- Born: 1939 (age 86–87) Hartford, Connecticut
- Known for: Pure 4D N = 1 supergravity
- Scientific career
- Fields: Supergravity

= Daniel Z. Freedman =

American physicist (b. 1939)

Daniel Zissel Freedman (born 1939 in Hartford, Connecticut) is an American theoretical physicist. He is an emeritus Professor of Physics and Applied Mathematics at the Massachusetts Institute of Technology (MIT), and is currently a visiting professor at Stanford University. He is mainly known for his work in supergravity.
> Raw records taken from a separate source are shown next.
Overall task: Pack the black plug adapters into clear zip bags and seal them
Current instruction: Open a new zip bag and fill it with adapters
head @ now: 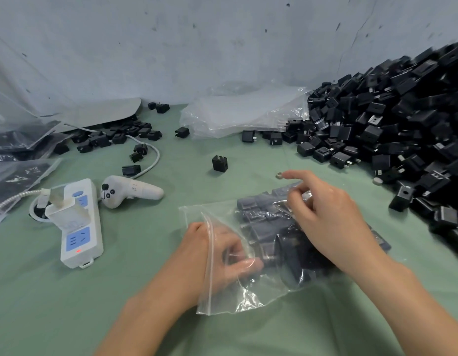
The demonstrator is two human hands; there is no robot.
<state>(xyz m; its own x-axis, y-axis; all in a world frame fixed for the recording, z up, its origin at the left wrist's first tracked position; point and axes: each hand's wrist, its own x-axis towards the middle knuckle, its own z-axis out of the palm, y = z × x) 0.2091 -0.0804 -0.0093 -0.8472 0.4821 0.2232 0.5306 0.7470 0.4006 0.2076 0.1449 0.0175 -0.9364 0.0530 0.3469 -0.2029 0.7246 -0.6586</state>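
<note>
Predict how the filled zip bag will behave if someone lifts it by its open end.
The bag is thin, creased film, so it would probably sag and fold. The adapters lie loose inside, so they would likely slide to the bottom. The mouth looks unsealed around the left hand, so tipping it might spill some.

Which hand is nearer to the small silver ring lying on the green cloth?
The right hand: its raised forefinger almost reaches the silver ring. The left hand is lower down, inside the mouth of the zip bag.
</note>
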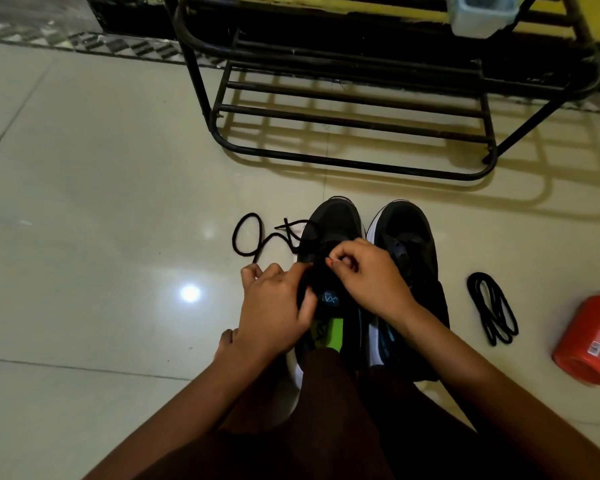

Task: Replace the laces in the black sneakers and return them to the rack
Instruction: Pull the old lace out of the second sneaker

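The black sneakers stand side by side on the glossy, pale tiled floor just in front of the rack, toes turned toward it. The left sneaker and the right sneaker are made of matte black fabric over smooth white soles. A green insole is seen inside the left one. A loose lace, a thin black cord, is looped on the floor to the left and is led into the left sneaker. A coiled lace is laid flat in long oval loops to the right, near a red cylindrical can lying on its side. The rack is built of bent black metal tubes, and a pale blue tub is set on an upper tier; its contents cannot be made out. The left grip is closed on the left sneaker's upper, thumb laid on the tongue. The right grip is curled tight, its fingertips pinched on the loose lace above the eyelets. Both forearms are stretched forward over the knees.
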Tool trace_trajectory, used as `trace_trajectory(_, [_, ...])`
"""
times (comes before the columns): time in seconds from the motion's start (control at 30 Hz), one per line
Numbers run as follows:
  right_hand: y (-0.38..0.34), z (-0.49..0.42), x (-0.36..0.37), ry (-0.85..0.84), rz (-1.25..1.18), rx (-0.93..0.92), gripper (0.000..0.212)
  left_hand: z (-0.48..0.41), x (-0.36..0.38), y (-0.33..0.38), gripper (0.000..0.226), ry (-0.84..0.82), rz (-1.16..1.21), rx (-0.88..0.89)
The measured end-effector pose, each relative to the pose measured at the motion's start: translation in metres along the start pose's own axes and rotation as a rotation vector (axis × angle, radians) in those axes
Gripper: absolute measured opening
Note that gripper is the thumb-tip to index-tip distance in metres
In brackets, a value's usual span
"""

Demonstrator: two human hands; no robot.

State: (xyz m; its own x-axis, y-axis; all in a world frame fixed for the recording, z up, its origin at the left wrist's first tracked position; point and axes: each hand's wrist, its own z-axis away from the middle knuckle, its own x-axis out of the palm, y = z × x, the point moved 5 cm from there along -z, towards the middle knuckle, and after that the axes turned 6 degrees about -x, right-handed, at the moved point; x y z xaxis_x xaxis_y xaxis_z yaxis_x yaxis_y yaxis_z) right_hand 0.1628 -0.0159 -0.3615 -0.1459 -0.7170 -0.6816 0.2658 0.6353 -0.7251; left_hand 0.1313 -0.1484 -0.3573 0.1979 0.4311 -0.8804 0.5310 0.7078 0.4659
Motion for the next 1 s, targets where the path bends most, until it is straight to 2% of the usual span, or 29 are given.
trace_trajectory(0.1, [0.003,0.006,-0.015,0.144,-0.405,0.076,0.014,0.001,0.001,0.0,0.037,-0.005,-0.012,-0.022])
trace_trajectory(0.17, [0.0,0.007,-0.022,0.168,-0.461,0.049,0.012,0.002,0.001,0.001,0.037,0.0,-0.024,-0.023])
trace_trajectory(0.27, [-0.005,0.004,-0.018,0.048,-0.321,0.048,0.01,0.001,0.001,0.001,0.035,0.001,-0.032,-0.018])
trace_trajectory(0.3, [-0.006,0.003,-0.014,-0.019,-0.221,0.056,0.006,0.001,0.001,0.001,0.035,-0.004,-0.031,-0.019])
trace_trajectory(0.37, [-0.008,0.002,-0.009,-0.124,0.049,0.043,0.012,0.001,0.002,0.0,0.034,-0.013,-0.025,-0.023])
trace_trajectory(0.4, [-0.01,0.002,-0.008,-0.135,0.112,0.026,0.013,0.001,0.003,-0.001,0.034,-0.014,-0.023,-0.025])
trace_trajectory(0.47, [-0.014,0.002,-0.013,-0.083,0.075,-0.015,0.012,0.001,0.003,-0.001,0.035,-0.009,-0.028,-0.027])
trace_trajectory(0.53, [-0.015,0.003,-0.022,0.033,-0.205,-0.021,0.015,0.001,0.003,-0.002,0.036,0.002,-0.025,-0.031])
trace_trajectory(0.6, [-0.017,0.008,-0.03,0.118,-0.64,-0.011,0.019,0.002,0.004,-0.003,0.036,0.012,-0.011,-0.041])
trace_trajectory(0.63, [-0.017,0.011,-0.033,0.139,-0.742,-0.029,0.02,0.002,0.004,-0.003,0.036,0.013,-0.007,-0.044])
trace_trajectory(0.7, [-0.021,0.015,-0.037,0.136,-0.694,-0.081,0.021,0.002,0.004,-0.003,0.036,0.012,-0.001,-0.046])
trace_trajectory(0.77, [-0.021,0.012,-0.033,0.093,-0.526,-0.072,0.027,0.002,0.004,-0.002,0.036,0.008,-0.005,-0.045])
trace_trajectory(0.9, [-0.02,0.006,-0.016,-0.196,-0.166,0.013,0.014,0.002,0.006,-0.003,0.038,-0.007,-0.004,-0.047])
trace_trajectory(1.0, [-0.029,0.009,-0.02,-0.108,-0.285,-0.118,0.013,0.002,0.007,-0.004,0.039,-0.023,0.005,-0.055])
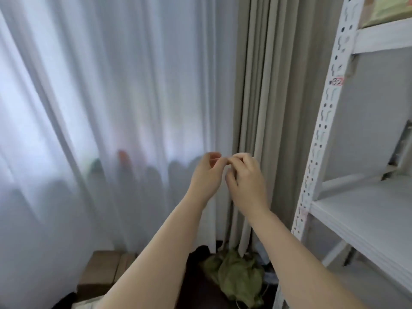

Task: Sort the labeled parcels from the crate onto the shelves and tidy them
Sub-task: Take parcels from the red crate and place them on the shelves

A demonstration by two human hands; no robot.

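Note:
My left hand and my right hand are raised together in front of the curtains, left of the white shelf rack. Both have curled fingers, and their fingertips meet at the top. The blur hides whether anything small sits between them. A yellowish parcel lies on the top shelf. A grey flat item leans at the right edge of the middle shelf, whose board is bare in front. A red-marked label is stuck on the rack's post. No crate is in view.
Sheer white curtains and a beige drape fill the background. On the dark floor below my arms lie brown cardboard boxes and a crumpled green bag.

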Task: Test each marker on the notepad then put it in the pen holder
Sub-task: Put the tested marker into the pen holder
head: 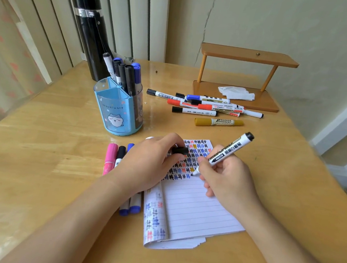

He is a member of the U. S. National Academy of Sciences.

==Education==
Daniel Freedman completed his undergraduate degree from Wesleyan University and completed his Ph.D. from the University of Wisconsin–Madison in 1964. In 1967–68, Freedman was a member of the School of Natural Sciences at the Institute for Advanced Study, and returned subsequently in 1973–74 and 1986–87. He was appointed Professor of Applied Mathematics at the Massachusetts Institute of Technology (MIT) in 1980 and joint Professor of Physics in 2001. Before joining MIT, he was a professor at Stony Brook University.

==Supergravity==
In 1976, Daniel Z. Freedman codiscovered (with Sergio Ferrara and Peter van Nieuwenhuizen) supergravity. Freedman and van Nieuwenhuizen were on the faculty of the Stony Brook University. Supergravity generalizes Einstein's theory of general relativity by incorporating the then-new idea of supersymmetry. In the following decades it had implications for physics beyond the Standard Model, for superstring theory and for mathematics. For his work on supergravity, Freedman, a former Sloan and twice Guggenheim fellow, received in 1993 the Dirac Medal and Prize, in 2006 the Dannie Heineman Prize for Mathematical Physics, in 2016 the Majorana Medal and in 2019 the Breakthrough Prize in Fundamental Physics, in each case together with his codiscoverers Sergio Ferrara and Peter van Nieuwenhuizen. Freedman also gave the 2002 Andrejewski Lectures in Mathematical Physics at the Max Planck Institute for Mathematics in the Sciences in Leipzig.

==Research interests==
Daniel Freedman is a professor at MIT. His research is in quantum field theory, quantum gravity, and superstring theory with an emphasis on the role of supersymmetry. He is also noted for proposing in 1974 what would become known as Coherent elastic neutrino-nucleus scattering (CEvNS), which was experimentally confirmed in 2017. His most recent area of concentration is the AdS/CFT correspondence in which results on the strong coupling limit of certain 4-dimensional gauge theories can be obtained from calculations in classical 5-dimensional supergravity.

In the academic year 1993/94 Freedman was a visiting scientist in the CERN Theory Division, Geneva, Switzerland.